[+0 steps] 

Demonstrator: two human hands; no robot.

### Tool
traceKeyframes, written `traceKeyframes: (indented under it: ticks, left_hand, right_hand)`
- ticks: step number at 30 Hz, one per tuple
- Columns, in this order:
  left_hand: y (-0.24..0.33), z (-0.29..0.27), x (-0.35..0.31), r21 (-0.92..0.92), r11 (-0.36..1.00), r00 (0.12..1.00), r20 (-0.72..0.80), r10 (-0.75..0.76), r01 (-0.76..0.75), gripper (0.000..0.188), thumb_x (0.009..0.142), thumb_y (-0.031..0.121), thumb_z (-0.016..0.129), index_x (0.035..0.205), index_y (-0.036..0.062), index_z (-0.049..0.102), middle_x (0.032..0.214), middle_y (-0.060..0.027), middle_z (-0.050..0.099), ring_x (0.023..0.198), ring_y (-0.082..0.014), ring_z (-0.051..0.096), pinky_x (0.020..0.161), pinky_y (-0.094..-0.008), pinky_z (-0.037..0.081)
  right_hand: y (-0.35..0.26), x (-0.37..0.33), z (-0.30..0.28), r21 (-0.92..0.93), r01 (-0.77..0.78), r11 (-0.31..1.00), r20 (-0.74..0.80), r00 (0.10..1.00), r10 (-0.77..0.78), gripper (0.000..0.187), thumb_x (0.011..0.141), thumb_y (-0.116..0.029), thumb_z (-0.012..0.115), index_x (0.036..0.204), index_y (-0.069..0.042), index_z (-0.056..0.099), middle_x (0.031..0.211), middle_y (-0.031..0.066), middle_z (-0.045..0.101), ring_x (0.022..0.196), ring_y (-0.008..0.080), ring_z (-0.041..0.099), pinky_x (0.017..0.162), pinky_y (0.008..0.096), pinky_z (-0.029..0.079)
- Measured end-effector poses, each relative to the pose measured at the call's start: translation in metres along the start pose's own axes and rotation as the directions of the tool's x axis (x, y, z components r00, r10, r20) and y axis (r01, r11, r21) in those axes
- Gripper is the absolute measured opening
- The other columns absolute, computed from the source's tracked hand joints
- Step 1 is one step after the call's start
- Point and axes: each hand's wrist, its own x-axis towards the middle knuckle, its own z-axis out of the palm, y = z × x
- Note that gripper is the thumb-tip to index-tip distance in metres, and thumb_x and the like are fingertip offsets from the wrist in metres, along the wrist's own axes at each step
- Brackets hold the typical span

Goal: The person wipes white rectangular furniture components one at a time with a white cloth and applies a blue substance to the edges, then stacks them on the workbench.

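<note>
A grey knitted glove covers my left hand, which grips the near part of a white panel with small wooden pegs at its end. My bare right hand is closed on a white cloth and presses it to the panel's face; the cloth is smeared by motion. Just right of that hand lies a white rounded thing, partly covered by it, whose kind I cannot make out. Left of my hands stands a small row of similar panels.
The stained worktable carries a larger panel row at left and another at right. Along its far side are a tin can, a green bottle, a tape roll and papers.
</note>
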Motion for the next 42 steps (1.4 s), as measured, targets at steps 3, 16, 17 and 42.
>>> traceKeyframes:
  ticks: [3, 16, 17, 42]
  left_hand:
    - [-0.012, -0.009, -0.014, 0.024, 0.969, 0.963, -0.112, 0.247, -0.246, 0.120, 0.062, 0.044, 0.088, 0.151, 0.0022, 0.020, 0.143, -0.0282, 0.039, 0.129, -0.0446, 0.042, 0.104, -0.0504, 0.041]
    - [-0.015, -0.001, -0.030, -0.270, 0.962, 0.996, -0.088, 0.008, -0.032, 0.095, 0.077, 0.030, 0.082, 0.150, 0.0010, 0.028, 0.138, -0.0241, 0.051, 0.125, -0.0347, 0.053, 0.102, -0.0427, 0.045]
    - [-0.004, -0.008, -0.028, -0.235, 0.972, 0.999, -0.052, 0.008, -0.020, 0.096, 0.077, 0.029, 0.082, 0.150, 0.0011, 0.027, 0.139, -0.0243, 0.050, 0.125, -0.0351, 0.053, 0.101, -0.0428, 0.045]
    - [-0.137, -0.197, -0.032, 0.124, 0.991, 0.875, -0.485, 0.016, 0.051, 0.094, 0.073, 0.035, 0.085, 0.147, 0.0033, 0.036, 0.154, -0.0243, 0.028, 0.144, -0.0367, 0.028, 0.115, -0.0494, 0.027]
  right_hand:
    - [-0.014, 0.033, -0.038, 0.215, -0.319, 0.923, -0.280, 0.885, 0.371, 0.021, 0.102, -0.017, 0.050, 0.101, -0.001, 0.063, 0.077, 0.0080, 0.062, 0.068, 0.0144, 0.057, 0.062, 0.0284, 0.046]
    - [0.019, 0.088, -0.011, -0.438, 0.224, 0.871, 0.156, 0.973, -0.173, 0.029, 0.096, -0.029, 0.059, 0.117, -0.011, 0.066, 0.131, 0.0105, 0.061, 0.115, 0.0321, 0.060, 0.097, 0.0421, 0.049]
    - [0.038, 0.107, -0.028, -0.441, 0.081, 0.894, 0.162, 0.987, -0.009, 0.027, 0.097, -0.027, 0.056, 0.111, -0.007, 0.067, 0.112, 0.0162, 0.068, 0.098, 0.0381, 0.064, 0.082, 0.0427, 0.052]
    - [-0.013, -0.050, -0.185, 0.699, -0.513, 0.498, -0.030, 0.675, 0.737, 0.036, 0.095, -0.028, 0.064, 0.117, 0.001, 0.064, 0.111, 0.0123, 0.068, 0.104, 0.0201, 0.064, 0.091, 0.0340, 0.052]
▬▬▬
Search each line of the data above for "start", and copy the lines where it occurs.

- Measured end-effector poses, each relative to the pose measured at the call's start: translation in metres along the start pose's own axes and rotation as the directions of the tool's x axis (x, y, z components r00, r10, r20) and y axis (r01, r11, r21) in those axes
- Step 1 is one step after the call's start

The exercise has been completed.